WORK REQUIRED
Using the listing below, please print exactly the lines from the one with "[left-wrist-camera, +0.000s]" through the one with "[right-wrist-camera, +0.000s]". Leave out every picture.

SUPPLIED INFORMATION
....

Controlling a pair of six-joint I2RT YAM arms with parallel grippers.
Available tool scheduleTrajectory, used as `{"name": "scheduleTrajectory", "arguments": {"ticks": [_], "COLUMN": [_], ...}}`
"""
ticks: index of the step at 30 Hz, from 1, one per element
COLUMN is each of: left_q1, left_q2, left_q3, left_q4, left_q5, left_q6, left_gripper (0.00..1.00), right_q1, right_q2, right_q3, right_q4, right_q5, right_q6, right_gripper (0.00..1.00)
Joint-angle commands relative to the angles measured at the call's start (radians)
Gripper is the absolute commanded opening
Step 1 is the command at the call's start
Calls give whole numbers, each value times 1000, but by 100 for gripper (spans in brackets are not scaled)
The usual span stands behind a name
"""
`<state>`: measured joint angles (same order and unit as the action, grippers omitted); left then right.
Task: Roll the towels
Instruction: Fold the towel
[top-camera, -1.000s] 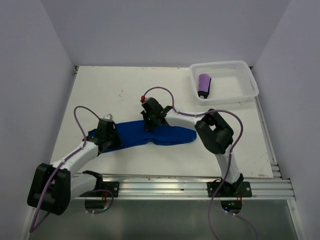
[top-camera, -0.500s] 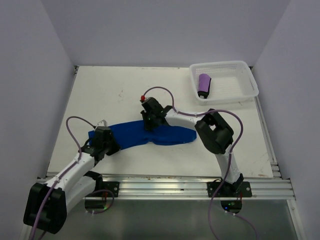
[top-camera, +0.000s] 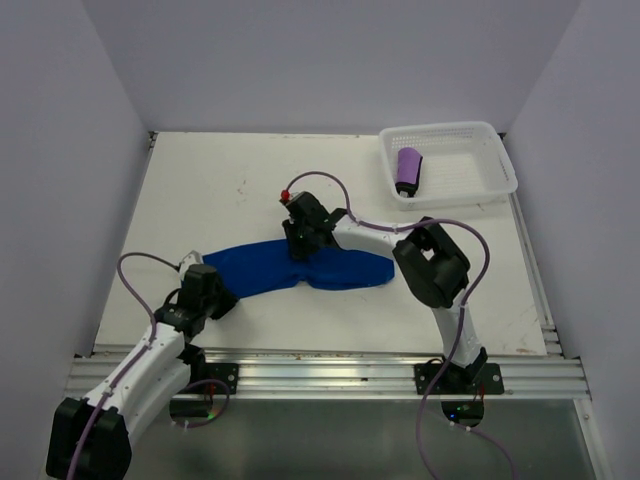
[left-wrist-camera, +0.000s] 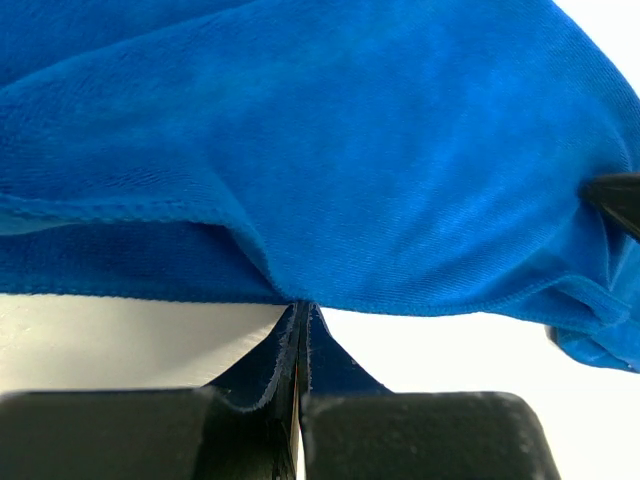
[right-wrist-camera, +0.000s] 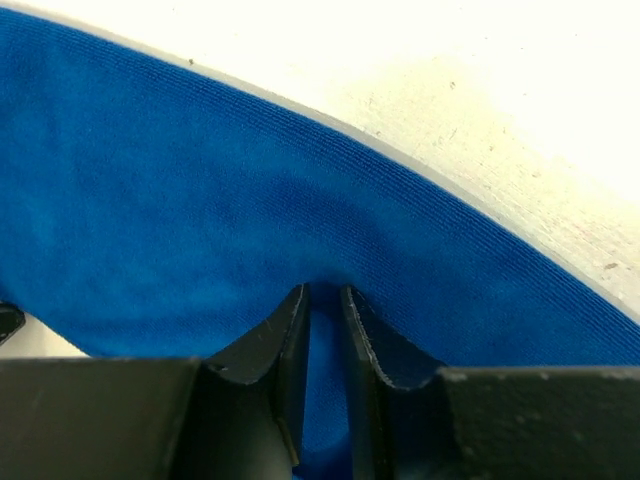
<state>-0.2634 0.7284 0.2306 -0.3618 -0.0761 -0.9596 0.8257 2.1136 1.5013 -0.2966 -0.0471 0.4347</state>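
Note:
The blue towel (top-camera: 335, 268) lies stretched in a long arc across the middle of the table. My left gripper (top-camera: 222, 292) is at its left end, shut on the hem; in the left wrist view (left-wrist-camera: 300, 306) the cloth (left-wrist-camera: 350, 150) hangs from the tips in two layers, off the table. My right gripper (top-camera: 297, 249) is at the towel's far edge near the middle, shut on a pinched fold (right-wrist-camera: 326, 400) of the blue cloth (right-wrist-camera: 200, 200). The purple towel (top-camera: 408, 168) lies rolled in the white basket (top-camera: 495, 165).
The basket stands at the back right corner of the white table (top-camera: 220, 190). Pale walls close in the left, back and right sides. A metal rail (top-camera: 330, 365) runs along the near edge by the arm bases.
My left gripper has drawn back toward the near left with the towel's left end, which no longer reaches as far left. The right gripper has stayed in place on the far edge.

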Motion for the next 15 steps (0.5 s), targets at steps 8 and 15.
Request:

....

RESULT
[left-wrist-camera, +0.000s] 
[right-wrist-camera, +0.000s] 

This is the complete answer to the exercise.